Asim is a software engineer from the U.K., and he recently graduated from Udacity’s Intro to Data Science course with a completely Udacious final project that explores NYC subway data to determine the relationship between weather and ridership. Asim uses IPython Notebook to share his methodology and conclusions – check it out!
We asked Asim a few questions about data science and lifelong learning:
What are your biggest lessons from your time learning with Udacity?
How important it is to treat online classes as a springboard to further continuous learning. Often I found that the courses armed me with a great set of questions and vocabulary to further dig into the subject matter.
However it was only while writing up the final project for Intro to Data Science that I got to unleash all the pent up curiosity and research I did around the subject.
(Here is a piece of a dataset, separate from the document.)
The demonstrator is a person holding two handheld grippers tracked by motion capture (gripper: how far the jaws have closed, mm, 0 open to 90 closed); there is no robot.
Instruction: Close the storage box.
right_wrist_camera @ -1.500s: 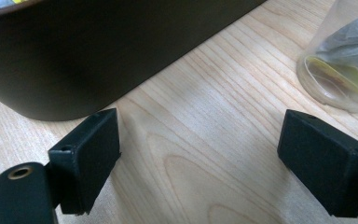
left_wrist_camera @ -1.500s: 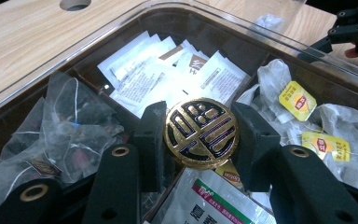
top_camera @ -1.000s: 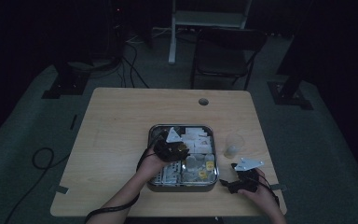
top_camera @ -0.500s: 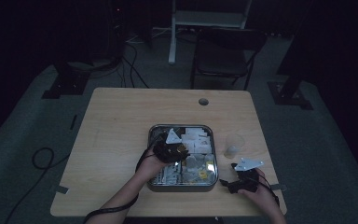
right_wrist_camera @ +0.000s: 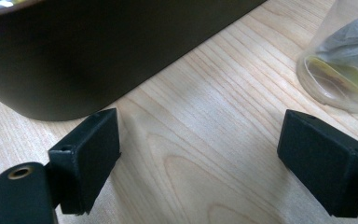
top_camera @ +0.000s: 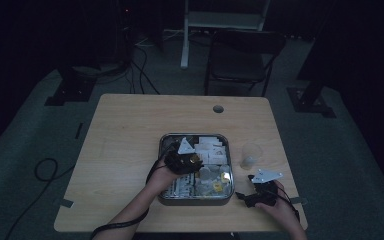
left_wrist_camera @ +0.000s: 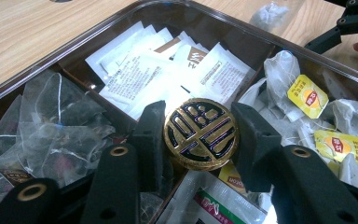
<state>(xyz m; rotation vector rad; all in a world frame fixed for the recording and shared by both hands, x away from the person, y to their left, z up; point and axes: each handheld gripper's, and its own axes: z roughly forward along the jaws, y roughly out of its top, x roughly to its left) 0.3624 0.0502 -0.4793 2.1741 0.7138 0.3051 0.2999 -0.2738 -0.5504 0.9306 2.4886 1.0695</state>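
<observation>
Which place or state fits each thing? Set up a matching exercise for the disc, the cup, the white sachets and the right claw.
Things:
1. disc
2. cup
3. white sachets
4. right claw

Places or states:
A. open, over the bare table
B. in a far compartment of the tray
C. on the table, right of the tray
D. between the jaws of the left claw

Pairs: 1-D, 2-C, 3-B, 4-A.

The left claw's jaws have just been opening, with the disc between them.
</observation>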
Without the course I wouldn’t have been prepared to ask the right sets of questions, nor given an outlet to apply my knowledge.
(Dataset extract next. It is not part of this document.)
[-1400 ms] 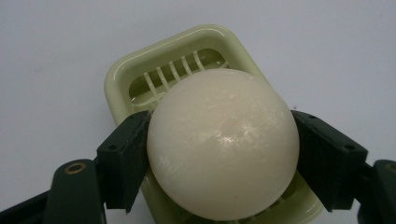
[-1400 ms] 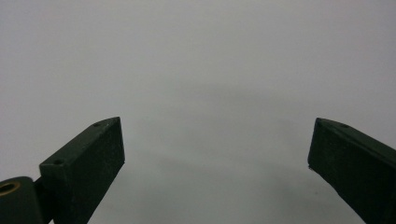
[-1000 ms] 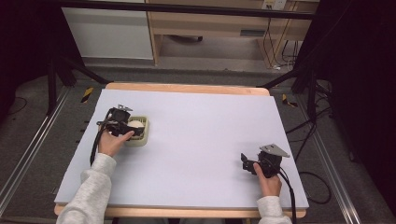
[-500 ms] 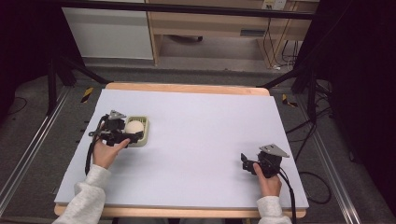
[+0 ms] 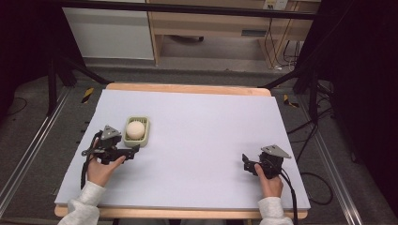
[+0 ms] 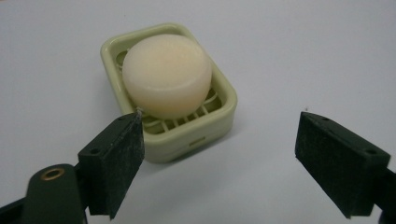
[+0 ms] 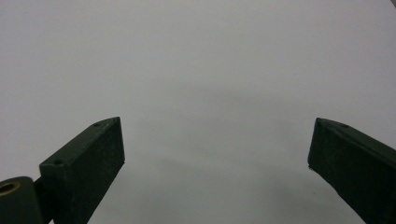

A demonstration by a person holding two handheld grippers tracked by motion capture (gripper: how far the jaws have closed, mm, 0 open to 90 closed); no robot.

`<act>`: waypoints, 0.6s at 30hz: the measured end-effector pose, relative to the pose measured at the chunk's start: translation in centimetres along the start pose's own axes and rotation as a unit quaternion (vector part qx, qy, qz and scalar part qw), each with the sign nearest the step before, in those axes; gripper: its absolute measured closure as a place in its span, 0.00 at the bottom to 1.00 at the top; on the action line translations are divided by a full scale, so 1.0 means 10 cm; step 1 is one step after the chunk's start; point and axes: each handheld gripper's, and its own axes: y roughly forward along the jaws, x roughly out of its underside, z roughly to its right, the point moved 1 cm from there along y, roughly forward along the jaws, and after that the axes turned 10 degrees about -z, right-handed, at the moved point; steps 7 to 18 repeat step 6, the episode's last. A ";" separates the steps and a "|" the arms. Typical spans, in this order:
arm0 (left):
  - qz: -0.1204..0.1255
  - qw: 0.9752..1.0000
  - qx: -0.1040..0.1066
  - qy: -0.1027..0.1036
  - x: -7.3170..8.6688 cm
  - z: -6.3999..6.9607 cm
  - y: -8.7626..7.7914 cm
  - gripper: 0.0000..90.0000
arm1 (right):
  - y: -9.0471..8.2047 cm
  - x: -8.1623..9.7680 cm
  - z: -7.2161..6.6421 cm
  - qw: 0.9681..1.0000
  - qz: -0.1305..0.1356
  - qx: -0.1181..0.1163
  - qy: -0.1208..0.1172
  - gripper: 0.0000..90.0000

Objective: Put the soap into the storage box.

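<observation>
Soap dish [image 5: 137, 132] with round soap [image 5: 135, 129] sits on the desk [image 5: 202, 140], left half, long axis running away from the person. Left gripper [image 5: 133, 151] lies just beside its near edge, far nearer than the right gripper [image 5: 244, 160]. Left jaws have just been opening: now wide, nothing between them, dish just ahead. Right jaws wide, empty.

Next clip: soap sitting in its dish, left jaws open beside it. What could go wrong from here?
The left gripper has just been opening its jaws, with nothing between them. One jaw tip sits close to the green soap dish; a careless sweep might nudge the dish across the table. The round soap rests loose on the slats, so a knock may tip it out. Its domed, smooth shape might slip from flat pads if regrasped.
</observation>
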 end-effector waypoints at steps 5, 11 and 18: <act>0.008 1.000 -0.016 -0.013 0.23 -0.05 -0.08 0.16 | 0.00 0.00 0.00 1.000 0.002 0.000 -0.002 0.04; 0.008 1.000 -0.016 -0.013 0.23 -0.05 -0.08 0.16 | 0.00 0.00 0.00 1.000 0.002 0.000 -0.002 0.04; 0.008 1.000 -0.016 -0.013 0.23 -0.05 -0.08 0.16 | 0.00 0.00 0.00 1.000 0.002 0.000 -0.002 0.04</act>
How are you using data science in your career and hobbies?
My experience with Intro to Data Science is giving me confidence and a richer set of tools to ask and answer important questions in meaningful ways.
As a software engineer, I often run into masses of performance and numeric data that I want to interrogate intelligently, and now I can! Even more important is knowing what types of visualizations to use to convince people of my findings.
I’m also working on an open-source hobby project that aims to predict news articles and blog posts I’d like to read based on previous ratings.
Any advice for other data science students?
When it comes to data science and Python, the tooling is constantly changing and always improving. Try to attend local meetups and conferences and keep up to date on general interest newsletters like Python Weekly and the Hacker News digest to stay in the fast lane. Or wait until my news recommendation app works and get this done for you! :).
Be curious, but be systematic. Every time you write tools to do data analysis and visualization I strongly urge you version control such tools on e.g. GitHub, or even just keep a backup on e.g. Dropbox. One day years down the line you’ll find you face the same questions over and over again and you’ll be thankful you saved some code!
What was your inspiration for your final project? Will you share it with others?
My goal was to explain a simple question to my friends and family – “What effect does the weather have on the MTA?”, but at the same time not hide the code or the rigor of the analysis. Although challenging I tried to draw meaningful conclusions whilst showing the full code behind them, while at the same time explaining ideas clearly without hiding behind jargon.
I found that using an IPython Notebook as the medium for my final project was perfect. I’m a big believer in reproducible science, and showing my code in-line with my prose gives my audience confidence that I’m not hiding my methods and even empowers them to reproduce it or re-use my techniques elsewhere. Also it’s just really fun playing around in an IPython Notebook with data, quickly darting in and out of different charts and models. My final project would not have been the same without IPython Notebook, and I was convinced to write my final project in IPython Notebook after attending the PyData 2014 conference in London, and seeing how completely in love with IPython Notebook data scientists are.